Going Green Redefined

I have been putting a lot of thought into what it means to go green, and I’m pretty sure that, to be widely accepted, going green needs to be redefined. Let’s consider this as a branding issue. As long as going green is viewed as something in the realm of environmentalists and tree huggers, many people are not going to be interested in jumping on board. However, there are a much broader set of motivations for going green that would speak to a much wider audience, and the focus needs to shift to these motivations if green technologies are to be widely adopted. So, how can we redefine going green?

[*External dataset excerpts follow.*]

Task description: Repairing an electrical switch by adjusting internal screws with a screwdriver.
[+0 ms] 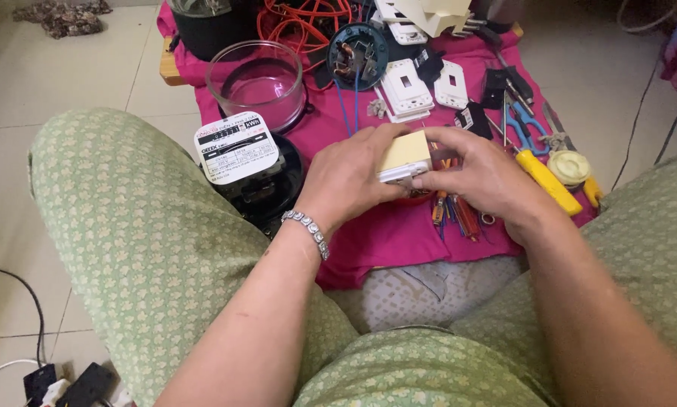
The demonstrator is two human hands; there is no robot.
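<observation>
The left hand (346, 181) and the right hand (485, 177) meet at the centre of the frame, both closed around a small cream-coloured box (405, 157) with a white lower edge. The left hand wraps it from the left and below, thumb over the top; the right hand pinches its right end with the fingertips. The box lies between the two hands, its long axis running left to right across the frame, and neither hand is clearly nearer.

The underside of the box and whatever the right fingertips press on are hidden by the fingers. Just beneath the hands, a bunch of red and orange small tools (455, 215) is partly covered. Outward, on the pink cloth (399, 241), sit a round meter with a white face (237, 151) at left, a glass dome (255, 79) above it, white switch plates (406, 90) at upper centre, and a yellow-handled tool (546, 181) at right.
</observation>
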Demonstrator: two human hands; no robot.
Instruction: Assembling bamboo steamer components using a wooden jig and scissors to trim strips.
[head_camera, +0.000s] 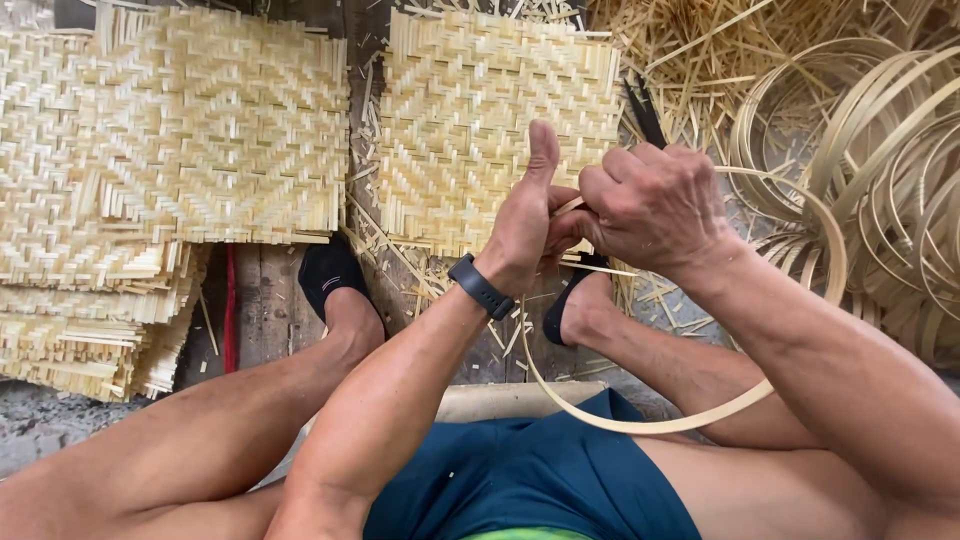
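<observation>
Both hands (590, 210) grip bamboo strip hoop (640, 420) ends, loop hanging below.

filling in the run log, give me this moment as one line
left hand: grips bamboo hoop, thumb up | right hand: closed on same hoop | woven mat beyond hands | hoop pile at right
</observation>
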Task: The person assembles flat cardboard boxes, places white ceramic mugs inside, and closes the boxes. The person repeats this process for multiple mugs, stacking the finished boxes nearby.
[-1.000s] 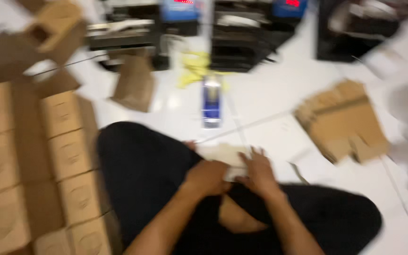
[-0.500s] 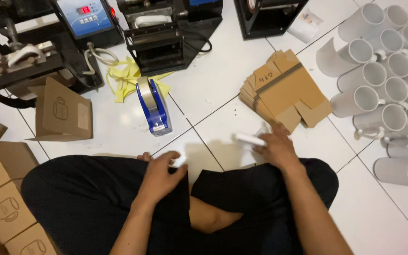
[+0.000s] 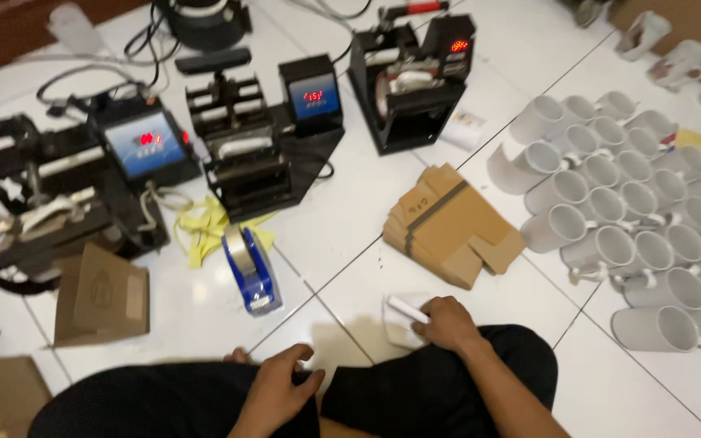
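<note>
I sit cross-legged on a white tiled floor (image 3: 342,227) in black trousers. My right hand (image 3: 446,323) rests low at the front, its fingers closed on the edge of a curled white paper sheet (image 3: 403,316) that lies on the tiles. My left hand (image 3: 279,388) sits on my left knee with the fingers loosely curled, a small white scrap by the fingertips; whether it grips it is unclear. A blue tape dispenser (image 3: 249,269) stands just ahead of my knees. A stack of flat brown cardboard boxes (image 3: 448,227) lies beyond my right hand.
Several white mugs (image 3: 634,219) lie packed together on the right. Three black mug heat presses (image 3: 265,138) with lit displays stand at the back, cables around them. Yellow tape strips (image 3: 204,227) lie near the dispenser. Folded brown boxes (image 3: 99,296) sit at the left.
The view has swung up and to the right, bringing the presses and mugs into sight. My right hand has drawn back toward my knee with the white paper; my left hand stays on my leg.
</note>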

Going green means being on the cutting edge of technology. Green technology is the newest, most advanced, and most efficient technology around, whether you are talking about electric vehicles, solar panels, or energy efficient computers and smart phones. When you are talking about hi tech gadgets, on the bleeding edge of technology, some of these are going to be expensive, but this may be little deterrent to the hip early adopters who want to have the latest and greatest gadget or ride. Remember the iPhone? Perhaps the same thing is happening in electric vehicles with Tesla Roadsters being snapped up by those who have the desire and means to do so. And, like the iPhone, we expect prices to go down and availability to go up as the early adopters help to pay off the costs to develop the technology, and production is ramped up.

Going green also means making smart investments that reduce your risks, save you money, and maximize your financial return over the long haul. I would love to see more people consider their choices for going green like they would any other investment, and that is one of the primary goals of this blog. We will ask questions like: What return can I expect on this investment? And how does this investment affect my financial risk? It is true that many green technologies do require some up front investment, and for some, like solar panels, this can be a lot of money (unless you get a solar lease or power purchase agreement). However, these investments can also pay large dividends over time, such as reducing or eliminating costs for electricity and fuel. On top of that, this sort of green investing actually reduces your financial risks, because you are less exposed to the volatile and uncertain prices of gasoline, natural gas, and electricity.

Of course, whether any particular green technology makes a smart investment will depend on this analysis of risk and return on investment. In many cases, this will depend on particulars of your own situation, like the amount of sun that you get on your roof or how much you drive your car. If investing in a solar panel, electric car, or energy monitor can provide a decent return on investment, and reduce the risk that you are already exposed to in the form of volatile energy prices, perhaps it will look more attractive than throwing that money into other safe investments like a bond fund or money market account.

So, welcome to the new green! Whether you are an early adopter looking for the latest cool gadgets, or a savvy investor looking for the best balance between risk and return on your investment, you’ve come to the right place. Let’s start going green for fun and profit!